Exercise details — Write out all the data again, exactly.
Start of Records provided
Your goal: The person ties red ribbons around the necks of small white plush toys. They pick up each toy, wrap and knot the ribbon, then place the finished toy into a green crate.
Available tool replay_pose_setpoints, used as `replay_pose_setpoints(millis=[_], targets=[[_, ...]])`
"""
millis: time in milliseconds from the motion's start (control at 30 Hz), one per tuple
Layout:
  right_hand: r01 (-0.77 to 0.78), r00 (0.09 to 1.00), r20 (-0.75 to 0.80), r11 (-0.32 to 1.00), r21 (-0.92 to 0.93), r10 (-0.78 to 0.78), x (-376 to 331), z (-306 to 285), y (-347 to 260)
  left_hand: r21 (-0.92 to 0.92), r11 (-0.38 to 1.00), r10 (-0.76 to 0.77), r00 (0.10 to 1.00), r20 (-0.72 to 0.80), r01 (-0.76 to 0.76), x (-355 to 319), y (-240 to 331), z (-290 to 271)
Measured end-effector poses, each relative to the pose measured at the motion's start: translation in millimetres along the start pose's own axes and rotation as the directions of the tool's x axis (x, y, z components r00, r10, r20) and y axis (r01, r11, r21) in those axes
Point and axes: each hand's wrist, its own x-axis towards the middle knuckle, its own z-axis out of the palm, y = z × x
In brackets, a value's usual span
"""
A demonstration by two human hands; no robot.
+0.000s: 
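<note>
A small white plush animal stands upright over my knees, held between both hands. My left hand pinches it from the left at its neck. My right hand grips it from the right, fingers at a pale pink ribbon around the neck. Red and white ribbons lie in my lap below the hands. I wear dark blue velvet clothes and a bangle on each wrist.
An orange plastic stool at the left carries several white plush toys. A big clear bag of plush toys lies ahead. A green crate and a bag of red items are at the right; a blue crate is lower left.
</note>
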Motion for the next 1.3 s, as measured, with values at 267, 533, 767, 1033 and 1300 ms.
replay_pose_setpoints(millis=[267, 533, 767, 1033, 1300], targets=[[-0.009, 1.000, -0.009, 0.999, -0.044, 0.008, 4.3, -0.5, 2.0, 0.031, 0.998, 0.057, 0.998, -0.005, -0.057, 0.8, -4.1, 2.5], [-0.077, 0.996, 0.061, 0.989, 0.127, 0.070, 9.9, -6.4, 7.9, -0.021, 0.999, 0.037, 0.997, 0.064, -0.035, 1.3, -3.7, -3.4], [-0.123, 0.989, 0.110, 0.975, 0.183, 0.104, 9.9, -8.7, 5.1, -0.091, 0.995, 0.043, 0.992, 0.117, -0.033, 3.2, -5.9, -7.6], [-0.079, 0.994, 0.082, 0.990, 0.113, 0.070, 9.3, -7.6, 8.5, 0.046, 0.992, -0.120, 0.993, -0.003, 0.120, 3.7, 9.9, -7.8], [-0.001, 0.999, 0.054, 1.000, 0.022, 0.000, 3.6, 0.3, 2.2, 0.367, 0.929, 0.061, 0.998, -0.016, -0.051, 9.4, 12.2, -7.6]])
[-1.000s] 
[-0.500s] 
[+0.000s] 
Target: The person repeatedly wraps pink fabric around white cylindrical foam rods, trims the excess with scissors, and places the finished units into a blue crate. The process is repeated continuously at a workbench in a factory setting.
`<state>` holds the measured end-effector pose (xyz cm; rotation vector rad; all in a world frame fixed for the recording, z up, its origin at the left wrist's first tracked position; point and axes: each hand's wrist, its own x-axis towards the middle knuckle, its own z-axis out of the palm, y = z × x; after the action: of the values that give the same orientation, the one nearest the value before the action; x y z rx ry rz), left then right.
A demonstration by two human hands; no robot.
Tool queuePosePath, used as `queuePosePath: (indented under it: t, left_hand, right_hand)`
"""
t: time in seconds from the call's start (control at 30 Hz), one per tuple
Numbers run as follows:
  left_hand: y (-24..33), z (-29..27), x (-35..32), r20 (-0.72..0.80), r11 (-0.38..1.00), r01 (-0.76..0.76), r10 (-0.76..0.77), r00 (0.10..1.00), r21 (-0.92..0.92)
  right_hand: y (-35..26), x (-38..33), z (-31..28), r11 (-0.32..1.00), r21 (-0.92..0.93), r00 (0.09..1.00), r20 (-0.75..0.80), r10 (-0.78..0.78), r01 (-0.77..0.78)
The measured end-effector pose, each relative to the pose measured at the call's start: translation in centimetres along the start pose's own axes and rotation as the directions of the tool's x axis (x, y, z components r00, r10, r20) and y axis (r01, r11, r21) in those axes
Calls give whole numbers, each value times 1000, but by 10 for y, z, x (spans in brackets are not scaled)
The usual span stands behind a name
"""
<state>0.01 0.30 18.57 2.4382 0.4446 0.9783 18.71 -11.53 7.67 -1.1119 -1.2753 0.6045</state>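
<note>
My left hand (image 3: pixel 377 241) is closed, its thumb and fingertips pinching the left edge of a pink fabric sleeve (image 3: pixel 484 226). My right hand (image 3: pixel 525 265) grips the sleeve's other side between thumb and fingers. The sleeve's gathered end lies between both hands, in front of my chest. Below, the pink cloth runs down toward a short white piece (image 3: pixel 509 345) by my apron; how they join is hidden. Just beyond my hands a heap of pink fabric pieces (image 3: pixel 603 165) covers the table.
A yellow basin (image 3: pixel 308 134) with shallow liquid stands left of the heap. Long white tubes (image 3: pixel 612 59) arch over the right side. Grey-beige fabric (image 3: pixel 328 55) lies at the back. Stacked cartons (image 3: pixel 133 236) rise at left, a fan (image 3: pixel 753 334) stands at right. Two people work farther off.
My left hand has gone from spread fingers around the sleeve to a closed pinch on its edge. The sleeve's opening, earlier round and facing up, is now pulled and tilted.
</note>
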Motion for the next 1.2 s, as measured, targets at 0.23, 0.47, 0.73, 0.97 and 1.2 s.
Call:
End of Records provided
Completed exercise —
Your goal: The person ties red ribbons around the necks of small white plush toys. They pick up each toy, wrap and knot the ribbon, then place the finished toy into a green crate.
Available tool replay_pose_setpoints, used as `replay_pose_setpoints(millis=[_], targets=[[_, ...]])`
"""
millis: time in milliseconds from the motion's start (control at 30 Hz), one per tuple
Layout:
  right_hand: r01 (-0.77 to 0.78), r00 (0.09 to 1.00), r20 (-0.75 to 0.80), r11 (-0.32 to 1.00), r21 (-0.92 to 0.93), r10 (-0.78 to 0.78), x (-376 to 331), z (-306 to 285), y (-347 to 260)
  left_hand: r21 (-0.92 to 0.92), r11 (-0.38 to 1.00), r10 (-0.76 to 0.77), r00 (0.10 to 1.00), r20 (-0.72 to 0.80), r01 (-0.76 to 0.76), x (-355 to 319), y (-240 to 331), z (-290 to 271)
Measured end-effector poses, each relative to the pose measured at the motion's start: translation in millimetres along the start pose's own axes and rotation as the directions of the tool's x axis (x, y, z components r00, r10, r20) and y axis (r01, r11, r21) in those axes
Point and axes: each hand's wrist, its own x-axis towards the middle knuckle, its own z-axis out of the palm, y = z × x
In brackets, a value's usual span
"""
A demonstration by two human hands; no robot.
+0.000s: 
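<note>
A small white plush animal stands upright over my knees, held between both hands. My left hand pinches it from the left at its neck. My right hand grips it from the right, fingers at a pale pink ribbon around the neck. Red and white ribbons lie in my lap below the hands. I wear dark blue velvet clothes and a bangle on each wrist.
An orange plastic stool at the left carries several white plush toys. A big clear bag of plush toys lies ahead. A green crate and a bag of red items are at the right; a blue crate is lower left.
</note>
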Motion for the next 1.3 s, as measured, with values at 267, 533, 767, 1033 and 1300 ms.
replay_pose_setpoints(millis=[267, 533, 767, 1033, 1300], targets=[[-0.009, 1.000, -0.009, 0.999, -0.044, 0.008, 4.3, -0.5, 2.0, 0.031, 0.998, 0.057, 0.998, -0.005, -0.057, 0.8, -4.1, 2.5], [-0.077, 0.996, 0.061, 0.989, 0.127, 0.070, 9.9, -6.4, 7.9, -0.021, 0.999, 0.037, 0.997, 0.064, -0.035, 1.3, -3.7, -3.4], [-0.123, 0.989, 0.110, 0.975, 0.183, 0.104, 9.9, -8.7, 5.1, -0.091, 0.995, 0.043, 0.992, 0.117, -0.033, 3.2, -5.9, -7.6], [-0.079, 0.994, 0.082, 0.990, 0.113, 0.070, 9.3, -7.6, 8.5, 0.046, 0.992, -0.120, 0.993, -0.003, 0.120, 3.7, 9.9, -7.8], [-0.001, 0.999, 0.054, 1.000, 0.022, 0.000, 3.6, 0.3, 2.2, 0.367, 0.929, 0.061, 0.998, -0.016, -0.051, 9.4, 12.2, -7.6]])
[-1.000s] 
[-0.500s] 
[+0.000s] 
Target: The person repeatedly wraps pink fabric around white cylindrical foam rods, trims the excess with scissors, and places the finished units into a blue crate. The process is repeated continuously at a workbench in a factory setting.
`<state>` holds the measured end-effector pose (xyz cm; rotation vector rad; all in a world frame fixed for the recording, z up, its origin at the left wrist's first tracked position; point and axes: each hand's wrist, its own x-axis towards the middle knuckle, its own z-axis out of the palm, y = z × x; after the action: of the values that give the same orientation, the one nearest the value before the action; x y z rx ry rz), left then right.
A demonstration by two human hands; no robot.
Tool queuePosePath, used as `queuePosePath: (indented under it: t, left_hand, right_hand)`
"""
t: time in seconds from the call's start (control at 30 Hz), one per tuple
Numbers run as follows:
  left_hand: y (-24..33), z (-29..27), x (-35..32), r20 (-0.72..0.80), r11 (-0.38..1.00), r01 (-0.76..0.76), r10 (-0.76..0.77), r00 (0.10..1.00), r21 (-0.92..0.92)
  right_hand: y (-35..26), x (-38..33), z (-31..28), r11 (-0.32..1.00), r21 (-0.92..0.93), r00 (0.09..1.00), r20 (-0.75..0.80), r10 (-0.78..0.78), r01 (-0.77..0.78)
The measured end-effector pose, each relative to the pose measured at the call's start: translation in centimetres along the start pose's own axes and rotation as the directions of the tool's x axis (x, y, z components r00, r10, r20) and y axis (r01, r11, r21) in those axes
Calls give whole numbers, each value times 1000, but by 10 for y, z, x (spans in brackets are not scaled)
The usual span stands behind a name
"""
<state>0.01 0.30 18.57 2.4382 0.4446 0.9783 18.71 -11.53 7.67 -1.1119 -1.2753 0.6045</state>
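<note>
My left hand (image 3: pixel 377 241) is closed, its thumb and fingertips pinching the left edge of a pink fabric sleeve (image 3: pixel 484 226). My right hand (image 3: pixel 525 265) grips the sleeve's other side between thumb and fingers. The sleeve's gathered end lies between both hands, in front of my chest. Below, the pink cloth runs down toward a short white piece (image 3: pixel 509 345) by my apron; how they join is hidden. Just beyond my hands a heap of pink fabric pieces (image 3: pixel 603 165) covers the table.
A yellow basin (image 3: pixel 308 134) with shallow liquid stands left of the heap. Long white tubes (image 3: pixel 612 59) arch over the right side. Grey-beige fabric (image 3: pixel 328 55) lies at the back. Stacked cartons (image 3: pixel 133 236) rise at left, a fan (image 3: pixel 753 334) stands at right. Two people work farther off.
My left hand has gone from spread fingers around the sleeve to a closed pinch on its edge. The sleeve's opening, earlier round and facing up, is now pulled and tilted.
</note>
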Motion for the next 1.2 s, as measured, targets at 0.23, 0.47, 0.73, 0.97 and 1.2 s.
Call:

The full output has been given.